< Coursera Ordered Data Structures >
Queue
- A queue is a first-in first-out data structure that is similar to waiting in a line or “queue”:
Abstract Data Type
In data structures, we will always begin our analysis asking “how can this structure be used with data?”
- A structure’s Abstract Data Type (ADT) is how data interacts with the structure.
- An ADT is not an implementation, it is a description
Queue ADT
- create : creates an empty queue
- push : adds data to the back of the queue
- pop : removes data from the front of the queue
- empty : returns true if the queue is empty
Example:
Consider four operations:
- Create a queue of integers.
- Push the number 4 to the queue.
- Push the number 2 to the queue.
- Pop a number from the queue.
#include <iostream>
#include <queue>
int main() {
// Create a std::queue:
std::queue<std::string> q;
// Add several strings to the queue:
q.push( "Orange" );
q.push( "Blue" );
q.push( "Illinois" );
// Print the front of the queue out and pop it off:
std::cout << "First pop(): " << q.front() << std::endl;
q.pop();
// Add another string and then print ouf the front of the queue:
q.push( "Illini" );
std::cout << "Second pop(): " << q.front() << std::endl;
return 0;
}
output
First pop(): Orange
Second pop(): Blue
Implementation
Array-based
-
In an array-based queue, an array’s going to sit in the queue and will have an index for each element in the array.
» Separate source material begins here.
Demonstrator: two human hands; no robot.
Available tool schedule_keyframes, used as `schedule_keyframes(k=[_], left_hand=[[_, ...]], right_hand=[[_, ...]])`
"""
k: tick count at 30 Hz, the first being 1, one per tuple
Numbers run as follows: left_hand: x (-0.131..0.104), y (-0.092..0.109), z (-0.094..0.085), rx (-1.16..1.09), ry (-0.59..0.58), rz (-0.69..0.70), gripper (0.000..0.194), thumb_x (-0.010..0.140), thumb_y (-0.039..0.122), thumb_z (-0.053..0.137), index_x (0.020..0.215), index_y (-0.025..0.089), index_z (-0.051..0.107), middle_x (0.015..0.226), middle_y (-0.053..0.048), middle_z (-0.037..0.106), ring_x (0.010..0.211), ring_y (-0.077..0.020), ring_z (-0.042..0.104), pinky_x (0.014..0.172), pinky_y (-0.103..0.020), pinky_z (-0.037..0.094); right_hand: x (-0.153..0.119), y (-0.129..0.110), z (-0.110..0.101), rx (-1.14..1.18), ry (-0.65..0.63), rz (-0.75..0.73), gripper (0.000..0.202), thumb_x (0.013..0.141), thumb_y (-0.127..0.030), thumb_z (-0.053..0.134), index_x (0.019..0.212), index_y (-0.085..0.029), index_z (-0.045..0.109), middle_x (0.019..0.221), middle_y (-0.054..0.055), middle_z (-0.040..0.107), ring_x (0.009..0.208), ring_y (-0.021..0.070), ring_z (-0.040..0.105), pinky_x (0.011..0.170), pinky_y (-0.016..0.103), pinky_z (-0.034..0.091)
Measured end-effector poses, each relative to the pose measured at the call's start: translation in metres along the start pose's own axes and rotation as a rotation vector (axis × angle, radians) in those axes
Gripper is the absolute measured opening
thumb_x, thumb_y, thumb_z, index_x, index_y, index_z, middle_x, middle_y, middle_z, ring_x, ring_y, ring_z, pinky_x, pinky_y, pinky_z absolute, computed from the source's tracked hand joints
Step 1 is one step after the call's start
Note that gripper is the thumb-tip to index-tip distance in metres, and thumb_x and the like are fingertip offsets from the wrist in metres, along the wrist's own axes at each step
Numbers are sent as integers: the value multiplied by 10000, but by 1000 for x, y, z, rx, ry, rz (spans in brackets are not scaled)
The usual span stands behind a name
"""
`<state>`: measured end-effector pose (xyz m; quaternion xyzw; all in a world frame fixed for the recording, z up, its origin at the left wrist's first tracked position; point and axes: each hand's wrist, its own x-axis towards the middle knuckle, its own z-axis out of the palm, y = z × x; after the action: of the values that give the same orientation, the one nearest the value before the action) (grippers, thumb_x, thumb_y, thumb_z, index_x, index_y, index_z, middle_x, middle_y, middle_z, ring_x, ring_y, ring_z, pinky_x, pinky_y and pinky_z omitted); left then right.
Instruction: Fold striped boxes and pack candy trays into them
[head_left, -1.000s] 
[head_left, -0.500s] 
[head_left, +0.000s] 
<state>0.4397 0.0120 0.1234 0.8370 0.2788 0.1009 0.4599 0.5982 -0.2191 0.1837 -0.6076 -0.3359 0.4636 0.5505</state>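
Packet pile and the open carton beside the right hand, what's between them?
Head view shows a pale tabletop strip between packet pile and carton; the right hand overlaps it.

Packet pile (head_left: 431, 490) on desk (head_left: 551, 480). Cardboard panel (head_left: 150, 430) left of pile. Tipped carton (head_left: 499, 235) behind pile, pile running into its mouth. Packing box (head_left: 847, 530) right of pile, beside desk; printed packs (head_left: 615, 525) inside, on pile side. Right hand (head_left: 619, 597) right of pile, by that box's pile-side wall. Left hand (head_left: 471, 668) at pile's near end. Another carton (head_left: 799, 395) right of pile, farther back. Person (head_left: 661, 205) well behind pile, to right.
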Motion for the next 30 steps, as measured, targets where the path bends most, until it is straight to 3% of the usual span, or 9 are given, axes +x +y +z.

- We can expand the size by doubling the size, shirinking it by half the size as we need to.
- When the element arrives we simply add it to the queue.
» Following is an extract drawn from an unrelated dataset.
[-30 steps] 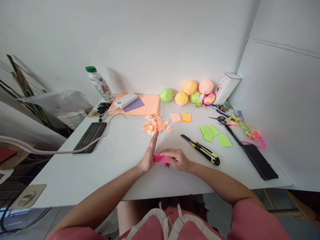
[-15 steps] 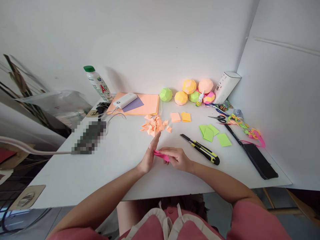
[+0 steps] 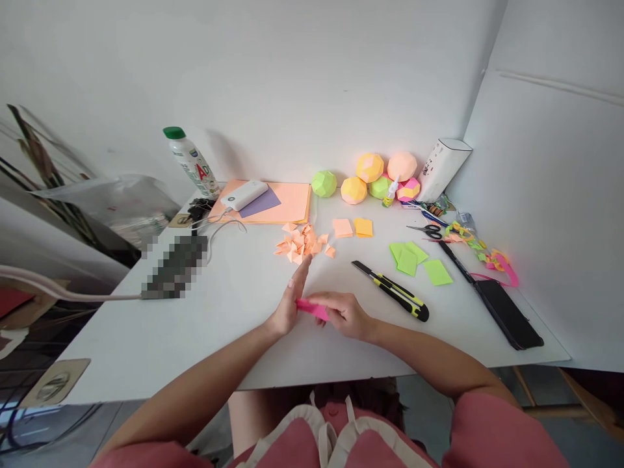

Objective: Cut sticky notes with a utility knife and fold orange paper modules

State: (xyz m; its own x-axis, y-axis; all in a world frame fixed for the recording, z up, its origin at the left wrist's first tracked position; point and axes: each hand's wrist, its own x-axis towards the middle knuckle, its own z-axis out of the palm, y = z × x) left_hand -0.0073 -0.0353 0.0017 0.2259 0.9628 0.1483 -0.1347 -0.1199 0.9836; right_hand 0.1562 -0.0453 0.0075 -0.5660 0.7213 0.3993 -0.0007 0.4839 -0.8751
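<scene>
Head view: your flat, open left hand (image 3: 286,312) touches the pink paper (image 3: 312,309) your curled right hand (image 3: 351,316) holds over the table (image 3: 195,344). Paper balls (image 3: 353,190) look done; green paper squares (image 3: 406,262) lie unfolded.

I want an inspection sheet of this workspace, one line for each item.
Surface: white table, no spill seen.
Work things: pink paper between the hands; folded peach pieces piled beyond.
Clutter: utility knife, scissors and paper scraps at right.
Hands: left hand upright, touching the paper; right hand holds it.
Cables: pale cable crosses the left edge.
Surroundings: white wall behind; plastic bag at left.
</scene>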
- The element newly arrives is placed further back in the queue.
- In this array-based queue, notice that we can always have a counter to this term in the index where we should enter things next. We can always keep track of the index.
- There’s a number of different ways to set up the arrays, but so long as you keep track of where the insertion point is and where the removal point is or where the pop and push points are, we can always just adjust them by adding one or subtracting one and resizing the array as needed.
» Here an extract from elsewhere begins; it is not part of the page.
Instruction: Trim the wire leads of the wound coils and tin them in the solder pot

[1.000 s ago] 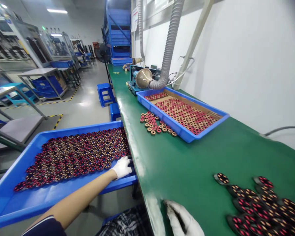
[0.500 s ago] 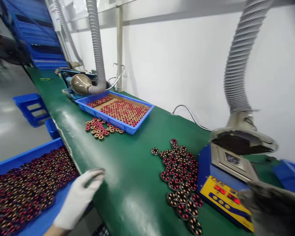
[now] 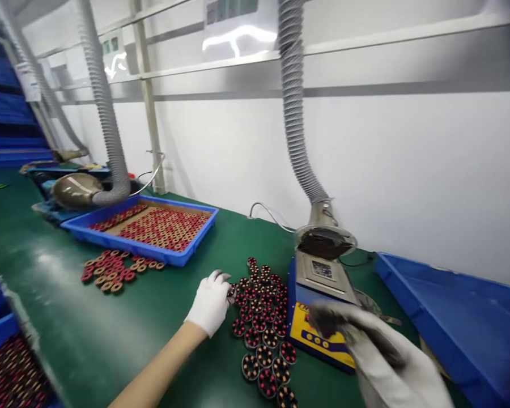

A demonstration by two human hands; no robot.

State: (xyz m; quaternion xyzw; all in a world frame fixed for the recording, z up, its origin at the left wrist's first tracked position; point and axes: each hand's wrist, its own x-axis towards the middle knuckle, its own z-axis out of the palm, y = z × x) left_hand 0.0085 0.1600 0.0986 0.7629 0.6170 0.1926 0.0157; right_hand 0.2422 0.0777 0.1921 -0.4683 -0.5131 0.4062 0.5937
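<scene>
My left hand (image 3: 210, 301), in a white glove, reaches to the left edge of a pile of small round black parts (image 3: 264, 355) with red and gold-coloured segments. Its fingers are bent round one round black part (image 3: 232, 293) at the pile's edge and appear to grip it. My right hand (image 3: 365, 345), in a glove stained grey at the fingers, hovers before the yellow front panel (image 3: 300, 323) of a blue heating device (image 3: 323, 286). Motion blurs its fingers, and whether they hold anything cannot be made out.
A funnel-ended exhaust hose (image 3: 295, 113) hangs over the device. A blue bin (image 3: 450, 317) stands to the right. Further left are a blue tray (image 3: 182, 258) of red and gold rings, loose rings (image 3: 110, 269) and another exhaust hose (image 3: 104, 102). A parts-filled crate (image 3: 2, 334) is lower left.
The view has swung right. My left hand has moved from above the table's front edge to the pile. My right hand now shows more fully in front of the device.
</scene>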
- All of these operations are just operation of indices and are always going to run in O of one time.
O(1)
List-based
- tail pointer : a pointer that accesses the last element of list
- When we put the new element at the back of the list-based queue, we only need to change the pointer of new element to the last element. =>
O(1)
- If we want to add a new element at the head of the queue, we only need to change the pointer of the head_ =>
O(1)
Comparison
Objective: Create a Queue Data Structure
Array | Linked List | |
---|---|---|
Create | O(1) | O(1) |
Push | O(1)* Amortized runtime; occasional need to double the capacity of the array. |
O(1) |
Pop | O(1)* Amortized runtime; occasional need to shrink the size of the array to free unused memory. |
O(1) |
Empty | O(1) | O(1) |
- By using queue, a constant amount of operation time(O(1)) is guaranteed.
Queue Summary
- A queue is a first-in first-out data structure that is similar to waiting in a line.
- A queue may be implemented with an array or a doubly-linked list.
- Both an array-based and a list-based implementation can be built to run in constant, O(1) running time.
Stack
- A stack is a last-in first-out data structure that is similar to pile (“stack”) of papers.
Stack ADT
- create : creates an empty stack
- push : adds data to the top of the stack
- pop : removes data from the top of the stack
- empty : returns true if the stack is empty
#include <iostream>
#include <stack>
int main() {
// Create a std::stack:
std::stack<std::string> s;
// Add several strings to the stack:
s.push( "Orange" );
s.push( "Blue" );
s.push( "Illinois" );
// Print the front of the stack out and pop it off:
std::cout << "First pop(): " << s.top() << std::endl;
s.pop();
// Add another string and then print ouf the front of the stack:
s.push( "Illini" );
std::cout << "Second pop(): " << s.top() << std::endl;
return 0;
}
output
First pop(): Illinois
Second pop(): Illini
Comparison
Array | Linked List | |
---|---|---|
Create | O(1) | O(1) |
Push | O(1)* Amortized runtime; occasional need to double the capacity of the array. |
O(1) |
Pop | O(1)* Amortized runtime; occasional need to shrink the size of the array to free unused memory. |
O(1) |
Empty | O(1) | O(1) |
Summary of Stack
- A stack is a las-in first-out (LIFO) data structure that is similar to a pile (“stack”) of papers.
- A stack may be implemented with an array of a linked list.
- Both an array-based and a list-based implementation can be built to run in constant, O(1) running time.